Reconhecer
que o nosso conhecimento é limitado permite-nos compreender por que
devemos combater o dogmatismo e o fanatismo. O dogmatismo professa a
capacidade do homem a atingir a certeza absoluta; o fanatismo é uma
atitude passional de intolerância dirigida para os que não
partilham a nossa fé ou as nossas convicções.
Vem
isto a propósito de um tema filosófico-religioso, hoje um pouco
esquecido, mas que encontrei numa obra recentemente editada. Trata-se
das teorias ditas do direito divino ou natural, segundo parece muito
acariciadas por pensadores do século XVII.
Este
tema traz-me à ideia a problemática da interpretação de textos
antigos, que por vezes, analisados fora da época, das circunstancias
e da intenção do autor, prestam-se facilmente a serem moldados à
forma do pensamento daquele que só procura o que quer encontrar.
Segundo
os analistas da história das ideias, as teorias nitidamente
favoráveis ou tendendo a legitimar estados de governação de
direito absoluto, em que as classes constituintes têm apenas deveres
a cumprir e os direitos são única e exclusivamente do domínio do
poder governante, parece ter surgido no século XVII. Primeiro com
Thomas Hobbes que viveu na primeira metade deste século e sofreu a
influência dos sobressaltos políticos da sua Inglaterra natal.

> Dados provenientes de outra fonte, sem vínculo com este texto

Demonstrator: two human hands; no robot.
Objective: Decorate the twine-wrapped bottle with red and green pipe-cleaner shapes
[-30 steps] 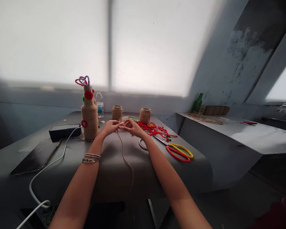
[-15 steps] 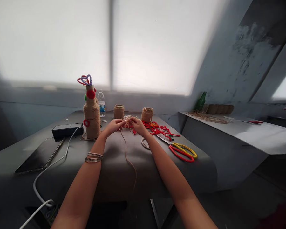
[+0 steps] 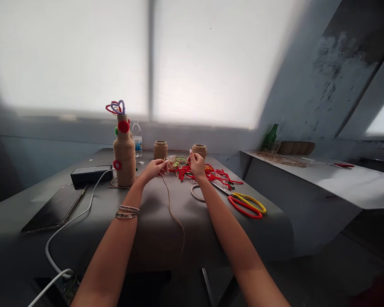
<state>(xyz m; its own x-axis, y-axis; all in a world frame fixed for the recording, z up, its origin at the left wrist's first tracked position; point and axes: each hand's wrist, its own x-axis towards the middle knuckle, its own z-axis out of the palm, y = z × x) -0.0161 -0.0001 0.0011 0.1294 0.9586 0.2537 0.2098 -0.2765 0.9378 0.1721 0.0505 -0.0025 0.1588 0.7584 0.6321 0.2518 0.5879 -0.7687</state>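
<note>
My left hand (image 3: 154,169) is closed in a pinch, with a strand of brown twine (image 3: 170,202) hanging from it across the table to the front edge. Beside its fingertips lies a tangle of loose pale fibres (image 3: 172,162). My right hand (image 3: 197,165) is raised in front of a twine-wrapped jar (image 3: 199,149), thumb and fingers pressed together; what they hold, if anything, is too small to make out. Red pipe cleaners (image 3: 222,174) lie in a heap around and behind that hand. Large scissors (image 3: 248,204) with one red and one yellow handle rest right of my right forearm.
To the left stand a twine-wrapped bottle (image 3: 124,157), a plastic water bottle (image 3: 137,140), a black box (image 3: 91,175) and a phone (image 3: 54,209) with a white cable (image 3: 83,213). Another twine-wrapped jar (image 3: 160,150) is behind my hands. A second table (image 3: 323,179) holds a green bottle (image 3: 270,136).
My right hand has moved right and slightly up, away from my left hand, which stays in place with the twine. The fibre tangle between them now shows more.
</note>
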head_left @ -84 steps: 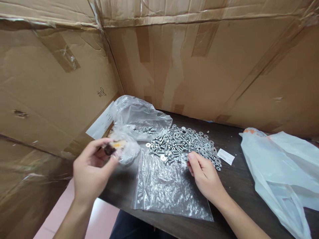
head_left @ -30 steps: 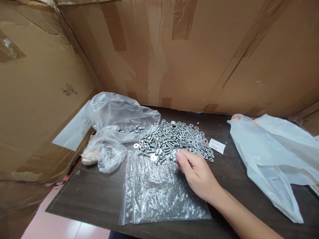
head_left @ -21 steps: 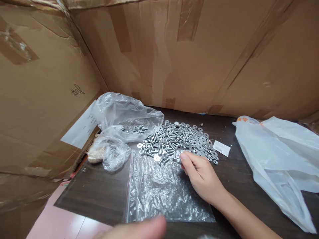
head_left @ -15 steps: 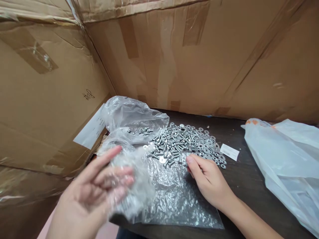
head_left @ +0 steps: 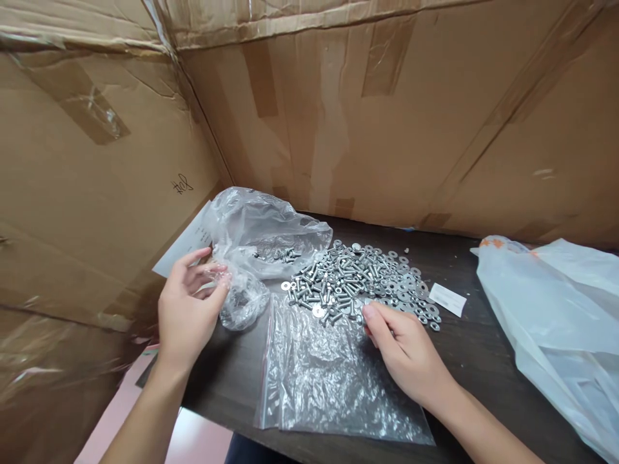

Historia movimentada e caótica entre o soberano absolutista Carlos
1° e o seu parlamento, que acabou com a instauração de um regime
militar de ditadura pessoal dirigido por Oliver Cromwell. Hobbes
fundamentou várias ideias de politica de governação, inovadoras
para a época, cujo fio condutor era a necessidade de um poder forte
e autoritário, ao qual as classes sociais deviam estar submetidas,
sob pena de se ver a paz social comprometida em permanência.
Estas
teorias, foram atacadas por vários defensores do liberalismo como
John Locke, ou simplesmente rejeitadas por outros como Jean Jacques
Rousseau, mas foram acarinhadas e defendidas por vários pensadores,
dos quais se pode destacar o nosso português Francisco Suarez (De
Ligibus), e o francês Jacques Bossuet. Estes autores entendem
justificar o absolutismo de Filipe II de Espanha e de Luis XIV da
França, defendendo a teoria dita do direito divino ou natural, a
qual é uma suposta dádiva de Deus.
Ora,
segundo nos diz a história, os apologistas destas teorias foram
buscar o selo para as legitimar a certas passagens de textos
sagrados, considerados como fonte única de todo o conhecimento,
sobretudo na Epístola de S. Paulo aos Romanos, quando ele exorta a
submissão total à autoridade estabelecida: (Cap. 13
-1 Cada qual seja submisso às autoridades constituídas, porque não
há autoridade que não venha de Deus; as que existem foram
instituídas por Deus. -2
Assim, aquele que resiste à autoridade, opõe-se à ordem
estabelecida por Deus; e os que a ela se opõem, atraem sobre si a
condenação.)
Para
os defensores das teorias do direito divino esta é a tese
fundamental segundo a qual os príncipes são os ministros de Deus
sobre a Terra, o que significa que a obediência lhes é devida como
ao próprio Deus, mesmo que sejam os piores déspotas.
Quem
percorrer a história das nações e dos povos, encontrará, por todo
o lado e em todas as épocas, exemplos que confirmam a exploração
deste conceito. Alguns abertamente assentes nas exortações do
inflexível S. Paulo, outros camuflados em egoísmos e sede de poder,
mas todos estigmatizados pelo dever de obediência, veiculado por
textos considerados inquestionáveis.
A
leitura e interpretação livre e, por vezes tendenciosa, de textos
pensados e escritos em épocas e contextos dos quais pouco conhecemos
e que, em todo o caso, exprimem ideias e conceitos, hoje sujeitos ao
peso imensamente esmagador de dois mil anos de evolução do homem,
continuam, hoje, a alimentar ideias e actos incompatíveis com a base
das doutrinas que é suposto promoverem. Hoje como ontem, os
príncipes renascem e imperam. Constroem reinos e principados, senão
em nome de um direito relativo a um Deus, em nome de um desejo de
poder pessoal, assente numa adesão supostamente livre e consentida
de um povo.
-
Estamos perante uma distorção dos textos citados ou esta passagem
de S. Paulo não cabe dentro da ética global da sua doutrina?